I’m more than a little upset that I, along with tens of thousands of my colleagues, have been deemed unfit to grade tests. It strikes me as unfair stereotyping and just another example of the distrust some people in power feel towards teachers.

But here’s the thing: if I can’t be trusted to design tests and I further can’t be trusted to grade them, I ought not to be teaching. If the state feels that we teachers are so incompetent and untrustworthy it ought to fire us all en masse.

Any professional has to be able to balance emotion with their obligations. Should firefighters be prohibited from fighting fires in their district? Should cops who arrest people take them to another precinct so they’ll be processed fairly? Should Mayor Bloomberg’s PEP be restricted to making decisions about Podunk, Iowa?

Here’s the more basic and important issue: I am a teacher. A large part of my job entails assessing the progress and motivation of my students. And I do, in fact, write tests. I’d argue that my tests are far better than those designed by the city or state. This is at least partially because I cater my tests to the needs and abilities of my students and give them as my students need them, not on wholly arbitrary dates determined by the Board of Regents.

As one small example, I gave a test last Tuesday.
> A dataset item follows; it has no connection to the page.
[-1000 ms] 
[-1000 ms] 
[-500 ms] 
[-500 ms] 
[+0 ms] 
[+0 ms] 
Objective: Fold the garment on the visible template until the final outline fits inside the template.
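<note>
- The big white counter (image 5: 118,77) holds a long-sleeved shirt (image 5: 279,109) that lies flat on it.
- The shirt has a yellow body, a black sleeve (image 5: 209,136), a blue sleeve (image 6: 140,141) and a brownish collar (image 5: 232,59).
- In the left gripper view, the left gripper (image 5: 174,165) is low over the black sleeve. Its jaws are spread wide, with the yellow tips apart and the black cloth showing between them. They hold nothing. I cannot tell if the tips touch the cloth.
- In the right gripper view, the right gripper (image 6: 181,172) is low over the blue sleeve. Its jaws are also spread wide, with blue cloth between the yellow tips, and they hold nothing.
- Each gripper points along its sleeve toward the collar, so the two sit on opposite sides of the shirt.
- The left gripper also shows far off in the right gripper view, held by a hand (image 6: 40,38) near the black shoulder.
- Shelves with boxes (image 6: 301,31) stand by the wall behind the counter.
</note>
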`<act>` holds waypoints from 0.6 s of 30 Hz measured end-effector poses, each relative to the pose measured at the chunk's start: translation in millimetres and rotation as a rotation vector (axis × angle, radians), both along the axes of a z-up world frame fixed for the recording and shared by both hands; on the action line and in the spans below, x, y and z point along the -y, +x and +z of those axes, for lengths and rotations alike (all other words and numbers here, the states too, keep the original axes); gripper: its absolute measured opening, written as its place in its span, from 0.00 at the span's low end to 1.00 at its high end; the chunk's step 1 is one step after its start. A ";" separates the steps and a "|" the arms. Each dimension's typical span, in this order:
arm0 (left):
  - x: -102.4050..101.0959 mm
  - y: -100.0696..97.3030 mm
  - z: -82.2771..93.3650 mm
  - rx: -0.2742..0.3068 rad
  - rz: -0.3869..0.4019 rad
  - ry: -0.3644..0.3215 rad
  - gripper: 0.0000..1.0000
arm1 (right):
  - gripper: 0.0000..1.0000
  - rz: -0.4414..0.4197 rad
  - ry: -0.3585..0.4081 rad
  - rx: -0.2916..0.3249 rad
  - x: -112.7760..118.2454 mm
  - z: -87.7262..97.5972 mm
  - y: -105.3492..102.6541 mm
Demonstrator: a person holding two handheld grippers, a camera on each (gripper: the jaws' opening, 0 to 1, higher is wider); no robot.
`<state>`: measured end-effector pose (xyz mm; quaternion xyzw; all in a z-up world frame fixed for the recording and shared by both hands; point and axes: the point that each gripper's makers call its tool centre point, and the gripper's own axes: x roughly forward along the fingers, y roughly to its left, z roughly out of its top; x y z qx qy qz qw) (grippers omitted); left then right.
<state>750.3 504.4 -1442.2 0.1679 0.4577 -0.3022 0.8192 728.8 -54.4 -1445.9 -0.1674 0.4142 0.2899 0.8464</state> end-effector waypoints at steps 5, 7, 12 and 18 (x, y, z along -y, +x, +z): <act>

My students bombed. I was horrified. Perhaps if I were a true and objective professional I wouldn’t care at all. I shared my feelings with the kids. I reviewed not only the test but also additional materials covering every aspect of it. I wrote a new test, which I gave them on Friday, and they improved quite a bit. Were it a Regents exam, they’d be stuck waiting until June.

Standardized tests exist largely because the state feels I’m not equipped to write them, and now I can’t even be trusted with grading them. Yet I am certain I could do better on both counts than those in charge are doing now.